49

12 3 0
                                    


Dila

Atrın'ın sabah sabah serviste söylediği şeyle resmen küçük dilimi yutmuştum. Ne serviste bir daha adam akıllı konuşmuş ne de okulda onunla göz göze gelmiştim ki bu gerçekten başarması çok zor bir şeydi çünkü aynı sınıftaydık. Sabah ilk iş olarak Atrın'ın cam kenarındaki yerinden en uzak yere, en ön kapı tarafına oturmuştum.

Bana benden hoşlandığını söylemişti.

İlk tepkim "Sen ne dedin?" olmuştu ve Atrın da cümlesini yenilemişti. "Senden hoşlandığımı asla bilemeyecektin."

"Sen şaka mı yapıyorsun?"

Yanağımdan makas alıp "Hayır yapmıyorum." demişti.

Ağzımdan küçük bir şaşkınlık nidası kaçırmıştım. "Nasıl yani?
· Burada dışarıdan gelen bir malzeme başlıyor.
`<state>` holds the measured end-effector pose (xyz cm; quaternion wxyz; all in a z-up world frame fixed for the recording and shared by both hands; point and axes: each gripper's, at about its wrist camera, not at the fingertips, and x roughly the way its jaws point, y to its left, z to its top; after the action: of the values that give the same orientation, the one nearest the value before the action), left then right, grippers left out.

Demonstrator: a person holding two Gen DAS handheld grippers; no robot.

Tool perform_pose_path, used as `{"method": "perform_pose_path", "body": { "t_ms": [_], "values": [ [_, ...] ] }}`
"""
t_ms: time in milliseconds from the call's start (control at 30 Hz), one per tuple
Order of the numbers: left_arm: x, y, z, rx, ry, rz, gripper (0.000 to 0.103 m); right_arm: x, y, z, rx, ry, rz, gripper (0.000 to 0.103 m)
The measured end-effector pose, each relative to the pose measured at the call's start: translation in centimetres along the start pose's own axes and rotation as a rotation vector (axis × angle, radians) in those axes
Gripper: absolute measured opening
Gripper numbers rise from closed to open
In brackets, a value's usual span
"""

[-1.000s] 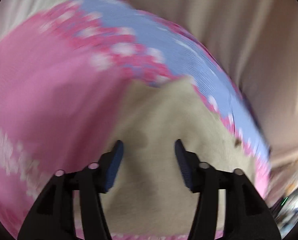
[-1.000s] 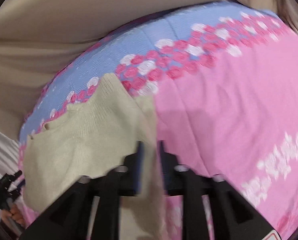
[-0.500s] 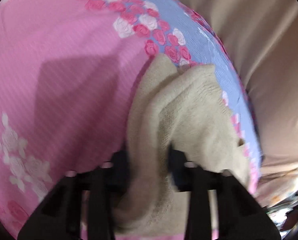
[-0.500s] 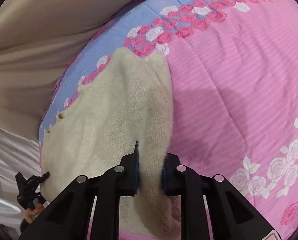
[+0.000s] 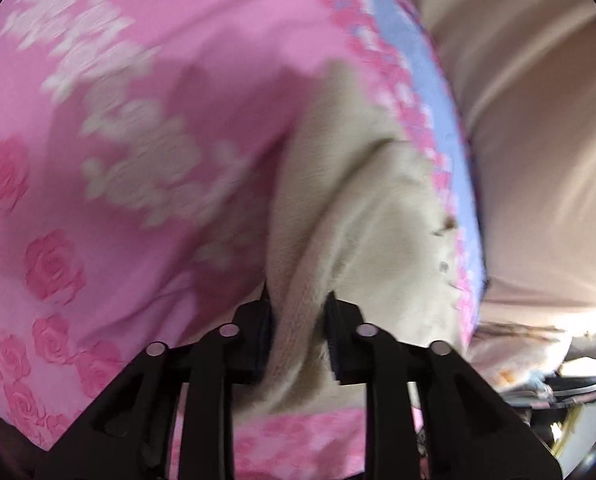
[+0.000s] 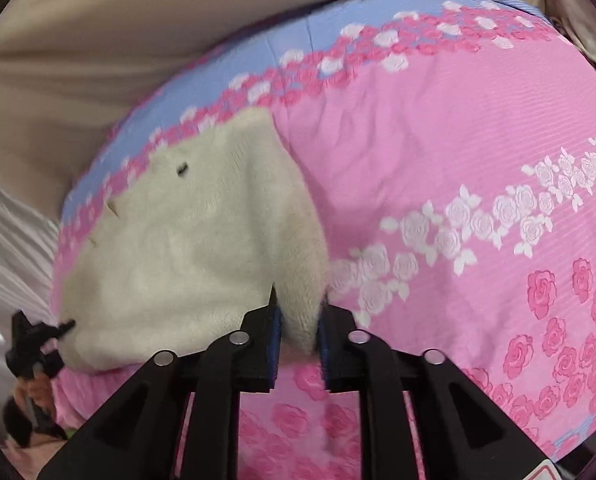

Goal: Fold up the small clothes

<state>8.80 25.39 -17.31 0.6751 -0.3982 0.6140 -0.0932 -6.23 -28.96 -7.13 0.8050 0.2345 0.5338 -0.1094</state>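
Cream knit garment [image 6: 186, 248] spread over the left half of the right wrist frame, fuzzy, lying on a pink bedspread [image 6: 438, 152] printed with white and darker pink roses. Small dark mark on the knit toward upper centre-left. Near edge of the cloth gathered into a ridge running down to the lower centre and pinched there between the blue-padded fingers of the right gripper [image 6: 298, 320], jaws nearly closed with only the fold's thickness between them.

In the left wrist frame, blurred: same cream garment [image 5: 378, 208] filling the centre and right of centre, a thick rolled fold dropping to the bottom centre, clamped by the left gripper [image 5: 298, 312], jaws narrowed onto the fold, pads pressing both sides. Pink bedspread [image 5: 138, 100] across the left and top.

Pale blue border band [image 6: 218, 80] edged with roses along the far side of the bedspread, arcing across the upper left. Beyond it, beige fabric [image 6: 98, 40] in soft folds. At lower left of the right wrist frame, a small black object [image 6: 34, 340], too small to identify.
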Motion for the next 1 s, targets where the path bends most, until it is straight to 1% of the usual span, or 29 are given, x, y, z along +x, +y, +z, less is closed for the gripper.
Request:
{"method": "perform_pose_path", "body": {
  "t_ms": [33, 67, 100, 133, 167, 200, 233, 267, 300, 333, 367, 400, 433, 467, 500, 533, 567, 600, 633, 667, 700, 767, 800, 833, 900, 933, 1000],
  "values": [
    [-0.3, 0.0, 0.0, -0.011, -0.018, 0.006, 0.025, 0.3, 0.5, 0.4, -0.018, -0.003, -0.007, 0.022],
    [-0.9, -0.7, 0.1, 0.000, -0.040, 0.021, 0.028, 0.3, 1.1, 1.0, -0.028, -0.025, -0.004, 0.022],
    [-1.6, -1.6, 0.1, 0.023, -0.071, 0.044, 0.028, 0.1, 1.5, 1.5, -0.032, -0.055, -0.001, 0.026],
    [-3.3, -3.5, 0.2, 0.084, -0.146, 0.094, 0.030, -0.2, 1.9, 2.0, -0.039, -0.081, 0.001, 0.031],
    [-4.4, -4.7, 0.2, 0.132, -0.198, 0.102, 0.034, -0.5, 2.5, 2.9, -0.058, -0.113, -0.002, 0.041],
    [-5.6, -6.1, 0.3, 0.186, -0.249, 0.103, 0.040, -0.5, 3.0, 3.7, -0.075, -0.133, -0.005, 0.048],
    [-6.6, -7.8, 0.6, 0.240, -0.298, 0.111, 0.058, -0.5, 3.5, 4.5, -0.092, -0.144, -0.011, 0.051],
    [-6.9, -8.4, 1.1, 0.265, -0.313, 0.119, 0.084, -0.1, 4.1, 5.6, -0.110, -0.149, -0.018, 0.055],
    [-6.6, -9.2, 1.7, 0.264, -0.330, 0.134, 0.092, 0.4, 4.5, 6.4, -0.121, -0.144, -0.014, 0.060],
    [-5.9, -9.7, 2.6, 0.287, -0.323, 0.136, 0.094, 1.3, 4.9, 7.2, -0.128, -0.128, -0.006, 0.061],
    [-4.2, -9.9, 3.8, 0.307, -0.301, 0.150, 0.094, 2.3, 5.1, 8.0, -0.132, -0.105, 0.000, 0.062],
    [-2.3, -9.6, 5.0, 0.307, -0.269, 0.182, 0.094, 3.5, 5.4, 8.5, -0.129, -0.079, -0.012, 0.062],
    [-1.1, -9.1, 5.6, 0.295, -0.234, 0.195, 0.091, 4.4, 5.4, 8.9, -0.126, -0.063, -0.024, 0.062],
    [1.0, -8.5, 6.4, 0.269, -0.171, 0.190, 0.076, 5.8, 5.5, 9.4, -0.122, -0.038, -0.023, 0.062],
    [2.5, -8.1, 6.9, 0.252, -0.123, 0.169, 0.065, 6.5, 5.5, 9.4, -0.115, -0.010, -0.020, 0.053],
    [4.2, -7.6, 7.2, 0.240, -0.065, 0.137, 0.047, 7.2, 5.5, 9.4, -0.110, 0.026, -0.014, 0.037],
    [4.1, -7.0, 6.4, 0.242, -0.075, 0.161, 0.027, 7.4, 5.6, 9.3, -0.117, 0.044, -0.002, 0.007],
    [3.6, -6.8, 6.1, 0.247, -0.098, 0.163, 0.016, 6.8, 6.0, 9.2, -0.130, 0.021, 0.003, 0.006],
    [2.5, -6.6, 6.0, 0.229, -0.096, 0.085, 0.010, 5.4, 6.6, 9.1, -0.154, -0.012, 0.022, 0.006],
    [1.1, -6.3, 5.6, 0.210, -0.111, 0.037, 0.010, 3.5, 7.5, 8.9, -0.179, -0.057, 0.050, 0.006],
    [-0.5, -6.1, 5.4, 0.201, -0.134, 0.009, 0.010, 1.9, 8.2, 9.0, -0.198, -0.093, 0.065, 0.006],
    [-4.4, -6.2, 4.9, 0.203, -0.199, -0.035, 0.010, -1.0, 9.7, 9.9, -0.232, -0.166, 0.111, 0.006],
    [-5.6, -6.2, 5.0, 0.202, -0.225, -0.042, 0.010, -1.7, 10.5, 10.8, -0.243, -0.190, 0.127, 0.006],
    [-6.6, -6.1, 5.4, 0.195, -0.253, -0.034, 0.010, -1.7, 11.1, 11.7, -0.244, -0.197, 0.138, 0.006],
    [-6.2, -6.0, 6.7, 0.190, -0.260, -0.005, 0.011, 0.0, 12.0, 14.1, -0.234, -0.204, 0.116, 0.007],
    [-5.4, -5.7, 7.3, 0.185, -0.254, 0.029, 0.017, 1.7, 12.2, 15.0, -0.236, -0.193, 0.086, 0.009],
    [-2.7, -5.0, 8.5, 0.179, -0.227, 0.125, 0.021, 6.2, 11.5, 15.9, -0.209, -0.136, 0.004, 0.023]
  ]
}}
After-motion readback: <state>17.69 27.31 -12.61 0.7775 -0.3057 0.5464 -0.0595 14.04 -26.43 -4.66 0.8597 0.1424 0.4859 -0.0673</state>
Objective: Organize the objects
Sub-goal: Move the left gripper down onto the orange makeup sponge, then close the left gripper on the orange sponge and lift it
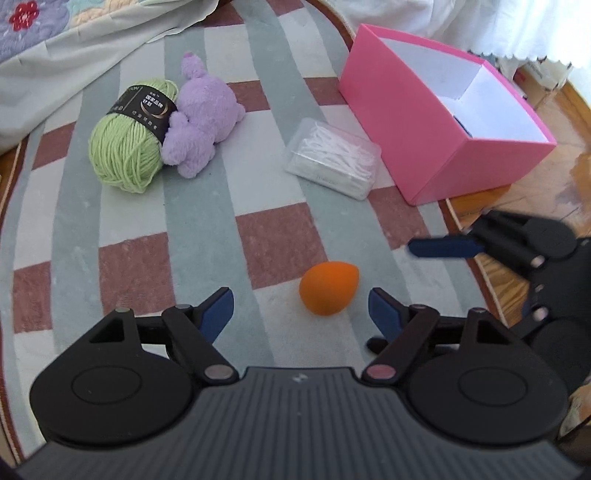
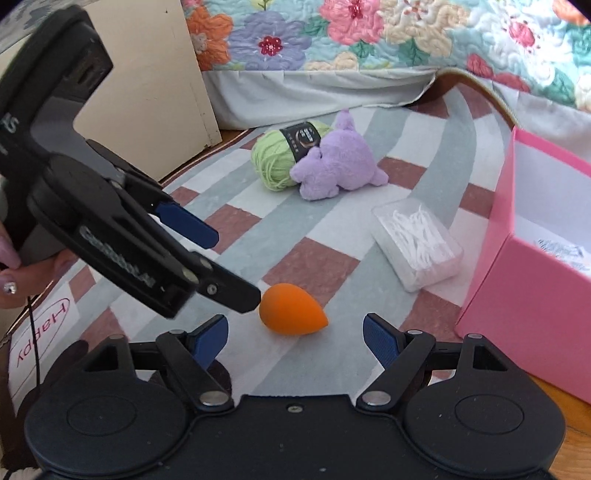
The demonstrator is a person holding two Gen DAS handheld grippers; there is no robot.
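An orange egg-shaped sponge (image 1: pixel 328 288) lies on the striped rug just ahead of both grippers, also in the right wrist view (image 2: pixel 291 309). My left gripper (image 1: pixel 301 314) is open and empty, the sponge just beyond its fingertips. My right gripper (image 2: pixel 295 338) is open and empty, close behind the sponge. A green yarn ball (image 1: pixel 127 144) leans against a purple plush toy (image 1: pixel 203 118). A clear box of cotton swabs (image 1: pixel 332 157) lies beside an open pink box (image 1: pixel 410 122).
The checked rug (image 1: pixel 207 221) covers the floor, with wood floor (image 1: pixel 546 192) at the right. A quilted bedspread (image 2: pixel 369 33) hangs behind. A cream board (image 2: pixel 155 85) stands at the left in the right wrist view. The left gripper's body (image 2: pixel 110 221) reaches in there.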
Ne zamandır?"

"Sen bana yazmadan önce de dikkatimi çekiyordun. Kantinde duyduğum o içten, hayat dolu kahkahalarını duymak çok hoşuma gidiyordu. Sonra Pembe Katana olarak bana yazdığında hem Pembe Katana'yı hem de gerçek seni aynı anda yürütüyormuş gibi olmamak için ilgimi senden çekmeye çalıştım. Tiyatro meselesi ve servis olayında anlamıştım ama. O yüzden dün gece çok şaşırmadım."

Gözlerimi daha da açabilecekmiş gibi açmaya devam ediyordum. "Oha." diye fısıldadım. "Sen baya benden hoşlanıyorsun yani."

Tam ağzını açıp konuşacaktı ki elimi dudaklarının üstüne koydum. "Hayır sus. Bu bilgiyi biraz sindirmem gerek."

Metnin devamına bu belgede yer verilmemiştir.